Double Whammy Against Wildfires : L.A. County leases ‘Super Scooper’ airplane and beefs up safety regulations
By leasing the firefighting plane known as the “Super Scooper” and moving swiftly to adopt a series of tough new fire safety proposals, the Board of Supervisors has taken laudable steps to protect the residents of Los Angeles County.
The Super Scooper, an amphibious plane that can snatch up seven tons of water in flight, comes highly recommended by fire experts. But over the years, the plane has seen very limited action in California because of what most state and local officials viewed as its prohibitive cost--a single craft costs $17 million, or about $1 million per fire season to lease and operate.
That view began to change after last year’s firestorms, which destroyed more than 1,000 homes, burned about 200,000 acres and resulted in nearly $1 billion in public and private losses. State officials now acknowledge the need for a test program for the airplane. Yet Gov. Pete Wilson and the Legislature have yet to come up with a dime.
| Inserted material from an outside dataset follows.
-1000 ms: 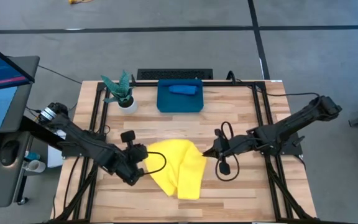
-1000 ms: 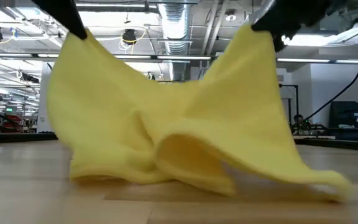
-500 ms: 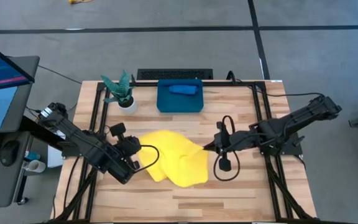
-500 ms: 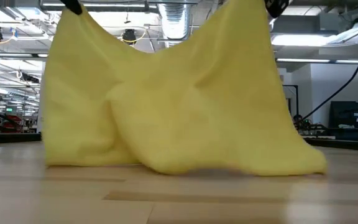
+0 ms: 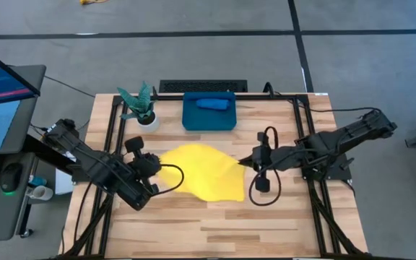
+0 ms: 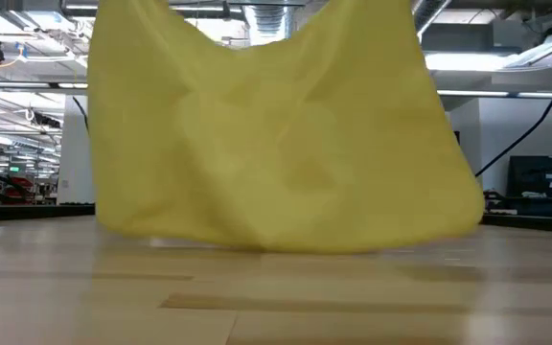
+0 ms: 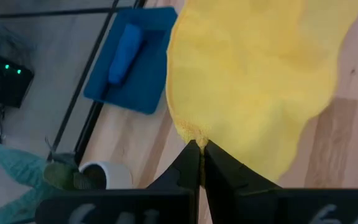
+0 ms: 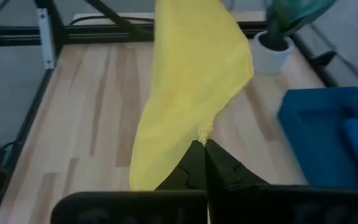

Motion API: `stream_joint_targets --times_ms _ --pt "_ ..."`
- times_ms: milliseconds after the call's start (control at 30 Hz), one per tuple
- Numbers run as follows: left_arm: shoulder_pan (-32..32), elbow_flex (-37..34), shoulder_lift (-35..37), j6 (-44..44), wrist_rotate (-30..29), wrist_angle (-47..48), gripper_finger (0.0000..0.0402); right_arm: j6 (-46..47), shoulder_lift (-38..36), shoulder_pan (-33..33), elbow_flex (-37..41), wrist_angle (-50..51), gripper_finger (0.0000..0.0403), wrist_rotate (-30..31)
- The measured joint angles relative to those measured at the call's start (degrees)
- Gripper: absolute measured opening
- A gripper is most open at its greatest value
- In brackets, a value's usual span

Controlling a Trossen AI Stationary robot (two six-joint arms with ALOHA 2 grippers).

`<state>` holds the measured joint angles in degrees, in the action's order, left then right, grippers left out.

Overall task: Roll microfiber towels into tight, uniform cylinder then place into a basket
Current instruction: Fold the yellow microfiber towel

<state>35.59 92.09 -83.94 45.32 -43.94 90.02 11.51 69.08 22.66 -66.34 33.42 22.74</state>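
Yellow microfiber towel [image 5: 201,172] is held off the table, stretched between both arms over the table centre. Left gripper [image 7: 200,148] is pinched closed on one corner, at the towel's 9 o'clock in the high view; right gripper [image 8: 202,147] is pinched closed on the opposite corner at its 3 o'clock. Both wrist views show fingertips fully together with only a bit of yellow hem caught between them.

In the low view the towel [image 6: 276,125] hangs as a sheet, with its lower edge just above the wooden tabletop [image 6: 276,297]; its top edge and both grippers are cut off above the frame, so the grip isn't visible there.

Teal-blue basket [image 5: 209,111] sits at 12 o'clock from the towel, near the back edge, with the rolled blue towel [image 5: 211,103] inside. Potted plant [image 5: 141,110] is just beside the basket at its 9 o'clock. The towel hides the table under it.
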Motion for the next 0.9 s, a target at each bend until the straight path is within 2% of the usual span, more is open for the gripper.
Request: stream_joint_targets --times_ms 300,433,733,800,900 --pt "0.0 2.5 1.0 -2.5 0.8 0.0 0.0000 0.0 0.0 4.7 -2.7 0.9 0.0005 3.4" --pt "0.1 2.2 1.1 -2.6 10.2 0.0 0.0000 0.0 0.0 7.3 -2.7 1.3 0.0005 4.8" --pt "-0.4 2.7 0.9 -3.2 25.5 0.0 0.0000 -0.9 0.0 10.6 -3.0 1.4 0.0005 9.4" --pt "-0.6 3.6 1.4 -2.8 24.7 0.0 0.0000 -1.5 0.0 10.7 -3.6 1.3 0.0004 10.5" --pt "-0.7 4.6 1.8 -2.8 20.0 0.0 0.0000 -1.5 0.0 10.7 -4.4 1.3 0.0005 10.6"
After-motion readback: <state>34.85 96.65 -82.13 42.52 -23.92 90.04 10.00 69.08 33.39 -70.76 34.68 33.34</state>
This inaction stands in marked contrast to the performance of the L.A. County supervisors, who last Tuesday gave final approval to a three-month contract with the Quebec government to lease a Canadair CL-215T Super Scooper. In addition to its $719,000 lease fee, the plane will cost $515 for every hour it is aloft. Expensive, yes, but a bargain in comparison to the cost of an untamed fire.
The supervisors also approved a long-overdue ban on wood shake and shingle roofs in the county’s high-risk fire zones, as well as stricter building and fire codes, improvements in water delivery systems in fire-prone areas, and stronger brush clearance rules.
L.A. officials should consider sharing the Scooper--and its costs--with neighboring Orange, Ventura, San Bernardino and Riverside counties. Nature has a way of reminding us that, when it comes to a fire, political boundaries are meaningless.